Nan Fang Yi Ke Da Xue Xue Bao. 2007 Jul;27(7):1018-21.
To explore the value of detection of adenomatous polyposis coli (APC) gene and K-ras gene mutations in fecal and blood samples in colorectal neoplasm screening.

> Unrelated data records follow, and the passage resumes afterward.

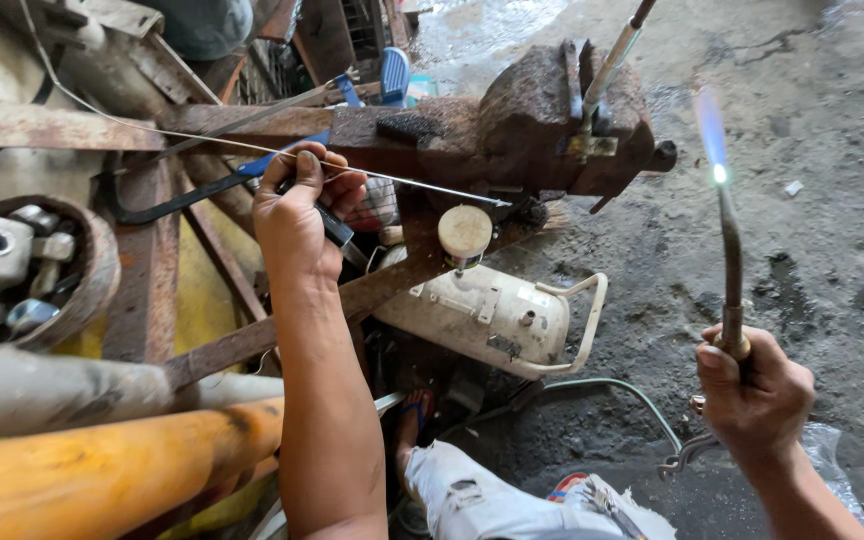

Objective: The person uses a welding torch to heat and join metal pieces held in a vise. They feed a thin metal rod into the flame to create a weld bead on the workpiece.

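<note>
Left hand [297,215] grips a thin rod [422,185] aimed toward 3 o'clock at the vise [552,120]; right hand [752,395] holds a lit torch [730,250], flame not yet on metal.

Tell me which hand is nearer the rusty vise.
Left. The left hand holds a thin rod just left of the vise, the rod's tip reaching its base. The right hand grips the lit torch well below and right.

One lit torch [730,255], one thin rod [402,180], one rusty vise [552,120], one white tank [477,315], two hands: left [297,215], right [752,395].
</note>
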A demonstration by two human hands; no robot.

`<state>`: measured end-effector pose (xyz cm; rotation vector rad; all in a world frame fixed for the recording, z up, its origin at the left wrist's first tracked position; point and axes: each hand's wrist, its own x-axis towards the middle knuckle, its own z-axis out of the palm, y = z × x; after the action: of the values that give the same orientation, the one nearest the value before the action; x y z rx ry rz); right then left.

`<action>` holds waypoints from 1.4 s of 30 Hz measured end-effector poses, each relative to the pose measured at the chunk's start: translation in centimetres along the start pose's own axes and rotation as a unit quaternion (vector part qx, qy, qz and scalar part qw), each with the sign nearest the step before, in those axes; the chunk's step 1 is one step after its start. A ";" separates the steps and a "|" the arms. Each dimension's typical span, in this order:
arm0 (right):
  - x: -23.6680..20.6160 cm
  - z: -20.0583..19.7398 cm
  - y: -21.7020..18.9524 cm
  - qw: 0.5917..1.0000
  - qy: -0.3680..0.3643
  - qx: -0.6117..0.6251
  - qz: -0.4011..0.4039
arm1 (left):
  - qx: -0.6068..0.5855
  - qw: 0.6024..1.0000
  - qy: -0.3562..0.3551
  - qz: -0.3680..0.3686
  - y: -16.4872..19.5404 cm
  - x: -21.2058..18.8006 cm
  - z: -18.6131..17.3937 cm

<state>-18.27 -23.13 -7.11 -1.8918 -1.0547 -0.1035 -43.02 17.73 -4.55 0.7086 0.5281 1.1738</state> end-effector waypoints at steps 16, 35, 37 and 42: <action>7.8 7.7 3.6 0.988 -0.010 0.034 -0.148 | -0.089 0.981 -0.103 0.141 -2.7 1.5 7.6; 9.8 9.6 3.9 0.986 -0.023 0.068 -0.152 | -0.071 0.971 -0.113 0.196 -4.3 1.8 8.7; 9.5 9.6 3.8 0.988 -0.028 0.083 -0.130 | -0.068 0.969 -0.117 0.207 -4.3 1.5 8.8; 9.5 10.0 3.7 0.984 -0.030 0.082 -0.153 | -0.062 0.968 -0.123 0.211 -4.3 1.1 8.7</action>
<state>-13.06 -10.37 -10.78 -1.5853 -1.3486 -0.1315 -33.84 15.92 -1.86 0.8701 0.0911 1.4744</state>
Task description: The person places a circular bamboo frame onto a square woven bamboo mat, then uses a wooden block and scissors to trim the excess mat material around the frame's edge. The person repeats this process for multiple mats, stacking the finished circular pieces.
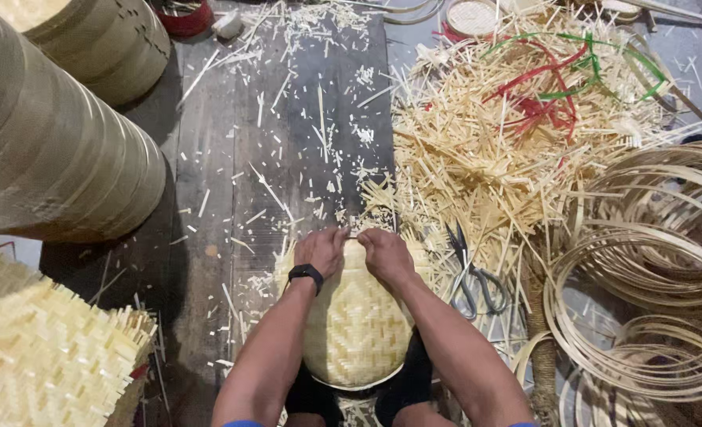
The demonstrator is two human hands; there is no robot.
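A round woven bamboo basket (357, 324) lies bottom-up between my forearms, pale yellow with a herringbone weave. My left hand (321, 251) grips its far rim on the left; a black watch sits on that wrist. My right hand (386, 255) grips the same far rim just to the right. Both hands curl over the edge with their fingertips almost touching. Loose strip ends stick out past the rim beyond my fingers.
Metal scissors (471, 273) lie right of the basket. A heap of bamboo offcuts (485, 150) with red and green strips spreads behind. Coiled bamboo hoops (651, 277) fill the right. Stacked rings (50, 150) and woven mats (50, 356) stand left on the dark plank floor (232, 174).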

From 84 subjects undergoing colonoscopic examination (including 31 with colorectal carcinoma, 26 with colorectal adenoma, and 27 healthy subjects) between October, 2003 and March, 2004, 5 ml of heparinized peripheral blood and 3-5 g fecal specimens were collected. The DNA was extracted from the specimens for detecting the mutation of APC and K-ras gene using polymerase chain reaction-single strand conformation polymorphism and the results were analyzed statistically.

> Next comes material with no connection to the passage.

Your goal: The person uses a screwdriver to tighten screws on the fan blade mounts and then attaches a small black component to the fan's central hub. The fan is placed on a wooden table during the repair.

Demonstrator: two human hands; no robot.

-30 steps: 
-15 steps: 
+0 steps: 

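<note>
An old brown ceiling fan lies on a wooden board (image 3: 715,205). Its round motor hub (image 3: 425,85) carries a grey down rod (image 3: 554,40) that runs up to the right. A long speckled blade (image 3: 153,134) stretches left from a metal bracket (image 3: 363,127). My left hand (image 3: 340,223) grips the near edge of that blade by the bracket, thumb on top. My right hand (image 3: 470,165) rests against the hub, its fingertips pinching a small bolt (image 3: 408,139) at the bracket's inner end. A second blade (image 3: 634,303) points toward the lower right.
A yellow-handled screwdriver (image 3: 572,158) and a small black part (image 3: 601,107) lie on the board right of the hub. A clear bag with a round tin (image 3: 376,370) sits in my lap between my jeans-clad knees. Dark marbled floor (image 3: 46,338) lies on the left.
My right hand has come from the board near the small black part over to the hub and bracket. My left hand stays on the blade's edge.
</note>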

(1) The incidence of APC gene mutation was 41.9% and 57.7% in the plasma, and 34.8% and 26.8% in the fecal specimens of colorectal carcinoma patients and adenoma patients, respectively, both higher than that in normal subjects (P<0.05), suggesting high consistency between fecal and plasma APC gene mutation detection (K=0.811, P<0.05). (2) The incidence of plasma K-ras mutation was 48.4% in colorectal carcinoma patients, 3.8% in adenoma patients and 0% in normal control subjects, and in the feces, the incidences were 54.8%, 7.7% and 11.1%, respectively. The mutation rate was higher in carcinoma patients than in adenoma patients and normal subjects (P<0.05). Fecal K-ras gene mutation detection was consistent with plasma detection (K=0.662, P=0.000). (3) APC gene mutation detection showed a low sensitivity and specificity in the diagnosis of colorectal carcinoma, but K-ras mutation detection showed a high specificity. The diagnostic sensitivity increased when combining APC and K-ras gene detection in the plasma or fecal specimens, but there was no evidence to suggest that APC and K-ras mutation detection in the plasma could be better than detection in the feces. (4) For colorectal carcinoma, APC gene mutation is associated with lymphoid node metastasis, but not with the patient's gender, age, tumor location, differentiation, distant organ metastasis or CEA level (P>0.05), and the mutation of K-ras gene is related to the degree of tumor differentiation.
探讨粪便和血液样本中腺瘤性息肉病(APC)基因及K-ras基因突变检测在结直肠肿瘤筛查中的价值。
选取2003年10月至2004年3月间接受结肠镜检查的84例受试者(包括31例结直肠癌患者、26例结直肠腺瘤患者和27例健康受试者),采集5ml肝素抗凝外周血及3 - 5g粪便标本。从标本中提取DNA,采用聚合酶链反应-单链构象多态性方法检测APC和K-ras基因的突变情况,并进行统计学分析。
(1)结直肠癌患者血浆中APC基因突变发生率为41.9%,粪便标本中为34.8%;腺瘤患者血浆中APC基因突变发生率为57.7%,粪便标本中为26.8%,均高于正常受试者(P<0.05),提示粪便和血浆中APC基因突变检测具有较高一致性(K = 0.811,P<0.05)。(2)结直肠癌患者血浆中K-ras基因突变发生率为48.4%,腺瘤患者为3.8%,正常对照受试者为0%;粪便中K-ras基因突变发生率分别为54.8%、7.7%和11.1%。癌患者的突变率高于腺瘤患者和正常受试者(P<0.05)。粪便K-ras基因突变检测与血浆检测结果一致(K = 0.662,P = 0.000)。(3)APC基因突变检测在结直肠癌诊断中的敏感性和特异性较低,但K-ras基因突变检测具有较高的特异性。血浆或粪便标本中联合检测APC和K-ras基因时诊断敏感性增加,但无证据表明血浆中APC和K-ras基因突变检测优于粪便检测。(4)对于结直肠癌,APC基因突变与淋巴结转移相关,但与患者性别、年龄、肿瘤部位、分化程度、远处器官转移或癌胚抗原(CEA)水平无关(P>0.05),而K-ras基因突变与肿瘤分化程度有关。